Elles (et ils) en ont marre…
En Allemagne, de milliers d’infirmières, de soignants et de personnel auxiliaire jette l’éponge et cherchent d’autres perspectives professionnelles. Il fallait s’y attendre.
(KL) – L’été dernier, tous les soirs à 20 heures, nous sommes allés sur le balcon pour applaudir le personnel soignant. Nous avions compris que c’étaient eux qui tenaient le pays à bout de bras et ce, dans des conditions extrêmement difficiles, avec des heures pas possibles, exposés aux risques pandémiques, sous-payés.
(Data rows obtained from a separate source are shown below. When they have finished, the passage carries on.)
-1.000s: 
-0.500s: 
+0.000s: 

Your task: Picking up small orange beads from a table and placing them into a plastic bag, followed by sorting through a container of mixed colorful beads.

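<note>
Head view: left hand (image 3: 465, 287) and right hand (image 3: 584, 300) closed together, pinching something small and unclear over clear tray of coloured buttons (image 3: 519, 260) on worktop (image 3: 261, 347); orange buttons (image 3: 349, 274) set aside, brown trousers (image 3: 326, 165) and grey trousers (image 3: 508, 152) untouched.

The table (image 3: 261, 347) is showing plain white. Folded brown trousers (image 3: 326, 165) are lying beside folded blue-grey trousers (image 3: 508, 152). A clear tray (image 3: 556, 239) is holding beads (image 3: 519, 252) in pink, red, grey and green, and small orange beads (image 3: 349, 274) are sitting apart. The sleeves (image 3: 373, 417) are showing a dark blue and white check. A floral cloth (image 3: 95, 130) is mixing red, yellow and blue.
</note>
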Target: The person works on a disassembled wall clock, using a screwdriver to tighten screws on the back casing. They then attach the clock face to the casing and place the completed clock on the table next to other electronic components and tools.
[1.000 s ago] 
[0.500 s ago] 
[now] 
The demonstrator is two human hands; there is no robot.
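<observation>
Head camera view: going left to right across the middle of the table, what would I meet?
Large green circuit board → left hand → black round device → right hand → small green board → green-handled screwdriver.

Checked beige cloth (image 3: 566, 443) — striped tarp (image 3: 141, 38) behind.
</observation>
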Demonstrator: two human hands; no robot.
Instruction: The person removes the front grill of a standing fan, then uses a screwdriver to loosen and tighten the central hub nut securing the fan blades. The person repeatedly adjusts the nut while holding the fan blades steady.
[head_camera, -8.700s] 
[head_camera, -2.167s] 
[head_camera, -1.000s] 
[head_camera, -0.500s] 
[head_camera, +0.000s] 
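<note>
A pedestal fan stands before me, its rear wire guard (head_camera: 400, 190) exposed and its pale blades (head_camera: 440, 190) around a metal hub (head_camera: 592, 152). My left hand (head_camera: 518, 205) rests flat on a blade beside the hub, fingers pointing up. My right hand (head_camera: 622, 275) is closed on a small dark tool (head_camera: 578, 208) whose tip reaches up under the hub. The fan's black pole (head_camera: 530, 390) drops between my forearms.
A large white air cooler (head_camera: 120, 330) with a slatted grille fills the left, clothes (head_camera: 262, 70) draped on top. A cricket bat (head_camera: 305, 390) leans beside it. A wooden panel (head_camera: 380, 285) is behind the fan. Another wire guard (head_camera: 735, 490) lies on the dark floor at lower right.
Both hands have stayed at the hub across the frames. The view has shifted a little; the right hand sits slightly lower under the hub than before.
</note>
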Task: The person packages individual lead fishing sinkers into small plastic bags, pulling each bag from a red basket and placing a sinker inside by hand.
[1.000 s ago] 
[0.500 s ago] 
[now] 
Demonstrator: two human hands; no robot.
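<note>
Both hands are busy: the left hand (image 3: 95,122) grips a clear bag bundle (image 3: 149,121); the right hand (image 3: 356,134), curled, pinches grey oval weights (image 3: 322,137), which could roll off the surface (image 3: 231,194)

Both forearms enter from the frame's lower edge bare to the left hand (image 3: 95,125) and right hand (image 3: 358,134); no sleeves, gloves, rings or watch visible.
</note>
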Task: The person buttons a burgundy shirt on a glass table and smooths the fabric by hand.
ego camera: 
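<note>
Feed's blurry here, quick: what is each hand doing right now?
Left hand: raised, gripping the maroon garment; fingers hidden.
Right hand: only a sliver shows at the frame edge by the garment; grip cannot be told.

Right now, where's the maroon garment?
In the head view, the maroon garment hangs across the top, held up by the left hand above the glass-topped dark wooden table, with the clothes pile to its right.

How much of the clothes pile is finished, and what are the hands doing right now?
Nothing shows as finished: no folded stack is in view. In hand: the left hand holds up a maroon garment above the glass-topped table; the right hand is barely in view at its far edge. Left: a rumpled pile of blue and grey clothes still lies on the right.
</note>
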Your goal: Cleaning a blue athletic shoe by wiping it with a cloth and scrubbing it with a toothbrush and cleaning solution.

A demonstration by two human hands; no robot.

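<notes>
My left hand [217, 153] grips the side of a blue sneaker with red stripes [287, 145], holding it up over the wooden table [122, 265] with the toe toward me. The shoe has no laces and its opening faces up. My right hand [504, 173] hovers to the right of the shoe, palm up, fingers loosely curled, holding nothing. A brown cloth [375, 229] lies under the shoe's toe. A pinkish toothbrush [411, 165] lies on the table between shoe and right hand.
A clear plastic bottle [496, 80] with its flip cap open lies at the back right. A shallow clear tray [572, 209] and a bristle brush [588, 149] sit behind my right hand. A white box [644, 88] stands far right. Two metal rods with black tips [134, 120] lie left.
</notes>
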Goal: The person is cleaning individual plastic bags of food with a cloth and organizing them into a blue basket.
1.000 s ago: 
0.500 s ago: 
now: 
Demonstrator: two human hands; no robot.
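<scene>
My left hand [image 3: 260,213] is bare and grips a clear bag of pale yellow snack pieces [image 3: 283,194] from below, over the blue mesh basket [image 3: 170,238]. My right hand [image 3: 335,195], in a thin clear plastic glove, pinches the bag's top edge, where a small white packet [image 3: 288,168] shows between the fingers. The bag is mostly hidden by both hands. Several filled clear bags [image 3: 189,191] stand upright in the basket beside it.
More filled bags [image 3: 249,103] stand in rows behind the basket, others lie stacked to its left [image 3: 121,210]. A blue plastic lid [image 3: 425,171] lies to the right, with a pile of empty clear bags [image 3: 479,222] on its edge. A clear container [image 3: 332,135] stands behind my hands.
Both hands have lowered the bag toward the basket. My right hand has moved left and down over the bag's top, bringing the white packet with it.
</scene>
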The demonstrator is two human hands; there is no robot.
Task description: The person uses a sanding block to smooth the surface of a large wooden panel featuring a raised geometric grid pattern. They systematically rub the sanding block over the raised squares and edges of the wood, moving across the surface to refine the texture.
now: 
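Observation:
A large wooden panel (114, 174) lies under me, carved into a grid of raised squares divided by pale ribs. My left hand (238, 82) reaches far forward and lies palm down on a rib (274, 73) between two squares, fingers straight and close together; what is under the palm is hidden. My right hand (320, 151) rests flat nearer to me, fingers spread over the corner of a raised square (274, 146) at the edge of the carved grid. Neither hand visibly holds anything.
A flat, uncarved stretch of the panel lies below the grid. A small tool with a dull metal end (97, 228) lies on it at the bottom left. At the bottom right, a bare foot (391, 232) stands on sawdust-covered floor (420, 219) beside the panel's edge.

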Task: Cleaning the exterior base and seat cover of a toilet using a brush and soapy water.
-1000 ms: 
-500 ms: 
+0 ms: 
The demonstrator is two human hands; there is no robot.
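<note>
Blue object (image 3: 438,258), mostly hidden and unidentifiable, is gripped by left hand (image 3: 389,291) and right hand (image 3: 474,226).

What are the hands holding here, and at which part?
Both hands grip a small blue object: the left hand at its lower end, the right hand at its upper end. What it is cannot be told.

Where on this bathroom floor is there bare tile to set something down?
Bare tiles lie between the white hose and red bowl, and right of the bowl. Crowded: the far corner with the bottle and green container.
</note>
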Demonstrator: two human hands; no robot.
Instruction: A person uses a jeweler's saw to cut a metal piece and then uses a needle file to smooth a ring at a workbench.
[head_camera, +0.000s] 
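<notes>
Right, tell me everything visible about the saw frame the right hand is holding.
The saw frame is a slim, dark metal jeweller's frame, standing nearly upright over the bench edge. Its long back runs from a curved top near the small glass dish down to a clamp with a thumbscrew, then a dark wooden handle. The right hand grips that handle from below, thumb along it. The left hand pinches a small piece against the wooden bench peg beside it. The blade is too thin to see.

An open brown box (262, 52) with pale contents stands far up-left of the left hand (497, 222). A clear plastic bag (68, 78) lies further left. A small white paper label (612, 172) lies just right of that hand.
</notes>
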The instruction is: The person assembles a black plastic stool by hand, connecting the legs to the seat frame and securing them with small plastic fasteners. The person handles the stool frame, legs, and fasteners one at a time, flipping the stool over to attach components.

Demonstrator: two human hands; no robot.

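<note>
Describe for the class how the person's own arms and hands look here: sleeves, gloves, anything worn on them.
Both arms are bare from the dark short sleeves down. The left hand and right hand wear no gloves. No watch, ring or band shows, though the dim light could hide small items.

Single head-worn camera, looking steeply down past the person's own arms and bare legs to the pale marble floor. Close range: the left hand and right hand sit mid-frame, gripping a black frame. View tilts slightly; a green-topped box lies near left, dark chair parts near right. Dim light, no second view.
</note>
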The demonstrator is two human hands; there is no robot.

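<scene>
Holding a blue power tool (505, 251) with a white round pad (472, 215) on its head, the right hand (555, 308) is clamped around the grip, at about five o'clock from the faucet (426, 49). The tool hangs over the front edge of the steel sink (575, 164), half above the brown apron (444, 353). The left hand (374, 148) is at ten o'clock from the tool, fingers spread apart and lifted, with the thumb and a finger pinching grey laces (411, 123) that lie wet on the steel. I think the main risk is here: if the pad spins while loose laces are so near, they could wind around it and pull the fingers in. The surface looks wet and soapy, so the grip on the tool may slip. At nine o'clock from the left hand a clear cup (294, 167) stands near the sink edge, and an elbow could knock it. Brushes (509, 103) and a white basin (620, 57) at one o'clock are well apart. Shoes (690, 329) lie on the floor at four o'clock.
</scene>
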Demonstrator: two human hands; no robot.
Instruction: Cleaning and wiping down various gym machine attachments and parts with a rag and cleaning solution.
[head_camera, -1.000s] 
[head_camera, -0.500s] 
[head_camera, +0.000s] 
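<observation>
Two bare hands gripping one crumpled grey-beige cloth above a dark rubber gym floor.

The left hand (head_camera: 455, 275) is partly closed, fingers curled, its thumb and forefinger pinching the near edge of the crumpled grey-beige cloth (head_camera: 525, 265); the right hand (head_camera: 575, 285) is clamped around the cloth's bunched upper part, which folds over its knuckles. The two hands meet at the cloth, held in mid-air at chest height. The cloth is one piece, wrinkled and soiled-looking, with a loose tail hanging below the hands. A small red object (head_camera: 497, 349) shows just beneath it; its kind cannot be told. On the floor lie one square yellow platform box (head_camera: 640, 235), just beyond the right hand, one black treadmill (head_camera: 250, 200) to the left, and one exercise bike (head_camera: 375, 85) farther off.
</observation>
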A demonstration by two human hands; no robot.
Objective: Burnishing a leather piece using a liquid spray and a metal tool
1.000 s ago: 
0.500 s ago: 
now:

On avait alors promis revaloriser ces métiers, de les respecter, de faire en sorte à ce que les conditions de travail soient, enfin !, améliorées. En Allemagne, on avait fait les mêmes promesses. Mais ces promesses n’ont été que partiellement tenues et maintenant, il arrive ce qu’il devait arriver – de milliers de soignants, d’infirmières et de personnel auxiliaire jettent l’éponge.
C’est l’Agence pour l’Emploi qui tire la sonnette d’alarme. Selon une étude réalisée par l’agence à la demande du groupe « Die Linke » au Bundestag, ce sont les hôpitaux qui sont le plus touchés par la démission du personnel soignant. S’exposer à de grands risques, s’épuiser physiquement et nerveusement et ce, pour un salaire faible – les soignants en ont marre. Et nous disposons des chiffres : Tous les 16 Länder sont concernés par ces démissions dans le milieu hospitalier. Depuis le début de la pandémie, Brême enregistre la démission de 1,7% des soignants, au niveau des soins aux personnes âgées, c’est le Land de Hesse qui annonce le plus fort taux de démissions avec 1,6%.
Autre domaine particulièrement touché – les soins à domicile aux personnes âgées. Souvent effectués par des organisations caritatives, le personnel de ces structures ne bénéficie même pas de conventions collectives et doit également faire face à des heures interminables et une forte pression de la part de leurs employeurs. Résultat : les soignants cherchent d’autres perspectives professionnelles.
Si en France, le président Emmanuel Macron vient d’annoncer un « plan de soutien » au monde médical à hauteur de 19 milliards € pour les 10 ans à venir, en Allemagne, nous en sommes encore loin.
L’un des enseignements que l’on peut, que l’on doit déjà tirer de cette pandémie, c’est la nécessité de changer l’attitude de la société vis-à-vis des métiers peu considérés jusqu’alors. Tant que les structures hospitalières réalisent leur chiffre d’affaires en faisant des économies sur le dos du personnel, on assistera à un d’autres démissions du personnel soignant et c’est compréhensible.
Des infirmières qui doivent travailler en étant testées positives, du personnel manquant et remplacé par des personnes non qualifiées, des horaires inhumains, un manque de suivi psychologique du personnel confronté à toute sorte de souffrances humaines, des patients et familles de patients méprisants et parfois agressifs, une administration qui ne tient pas toujours compte des besoins fondamentaux des soignants – et après, on s’étonne que le personnel soignant raccroche ?
Ce ne sont pas nos applaudissements, ce ne sont pas les belles annonces qui rendront les métiers des soins plus attractifs. Avant de penser comment attirer des jeunes dans ces métiers, il conviendrait peut-être de faire déjà en sort à ce que le personnel en place trouve des conditions de travail respectueuses, positives, professionnellement satisfaisantes. Autrement, nos systèmes de santé risquent de connaître de nouveaux problèmes qui seront très difficiles à gérer.